What to do: All of the listing should be transcribed exactly.

Available data:
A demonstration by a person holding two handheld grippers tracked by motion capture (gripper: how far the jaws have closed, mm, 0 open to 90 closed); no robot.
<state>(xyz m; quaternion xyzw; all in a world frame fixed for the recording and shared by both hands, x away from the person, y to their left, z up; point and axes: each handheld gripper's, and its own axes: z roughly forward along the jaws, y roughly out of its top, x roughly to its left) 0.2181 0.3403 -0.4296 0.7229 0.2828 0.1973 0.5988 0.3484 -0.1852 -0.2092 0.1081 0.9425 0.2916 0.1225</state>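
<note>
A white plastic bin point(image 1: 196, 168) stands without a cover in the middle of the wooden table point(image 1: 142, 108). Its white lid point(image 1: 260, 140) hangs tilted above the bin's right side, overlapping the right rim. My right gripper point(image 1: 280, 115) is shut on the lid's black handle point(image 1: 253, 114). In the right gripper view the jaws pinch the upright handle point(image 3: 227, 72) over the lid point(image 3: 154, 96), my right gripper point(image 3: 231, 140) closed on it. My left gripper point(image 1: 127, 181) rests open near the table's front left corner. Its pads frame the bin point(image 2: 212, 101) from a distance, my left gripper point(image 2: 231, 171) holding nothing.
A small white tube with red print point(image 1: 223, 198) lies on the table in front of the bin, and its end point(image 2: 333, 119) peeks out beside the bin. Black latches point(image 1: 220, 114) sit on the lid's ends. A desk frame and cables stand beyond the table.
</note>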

Result:
A demonstration by a person holding two handheld grippers tracked by motion capture (gripper: how far the jaws have closed, mm, 0 open to 90 closed); no robot.
<state>(xyz m; quaternion xyzw; all in a world frame fixed for the recording and shared by both hands, x away from the person, y to their left, z up; point and axes: each handheld gripper's, and its own axes: z roughly forward along the jaws, y roughly out of its top, x roughly to its left) 0.2181 0.3403 -0.4296 0.7229 0.2828 0.1973 0.5988 0.3484 -0.1852 -0.2092 0.1081 0.9425 0.2916 0.1225</state>
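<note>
A white plastic bin point(image 1: 196, 168) stands without a cover in the middle of the wooden table point(image 1: 142, 108). Its white lid point(image 1: 260, 140) hangs tilted above the bin's right side, overlapping the right rim. My right gripper point(image 1: 280, 115) is shut on the lid's black handle point(image 1: 253, 114). In the right gripper view the jaws pinch the upright handle point(image 3: 227, 72) over the lid point(image 3: 154, 96), my right gripper point(image 3: 231, 140) closed on it. My left gripper point(image 1: 127, 181) rests open near the table's front left corner. Its pads frame the bin point(image 2: 212, 101) from a distance, my left gripper point(image 2: 231, 171) holding nothing.
A small white tube with red print point(image 1: 223, 198) lies on the table in front of the bin, and its end point(image 2: 333, 119) peeks out beside the bin. Black latches point(image 1: 220, 114) sit on the lid's ends. A desk frame and cables stand beyond the table.
</note>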

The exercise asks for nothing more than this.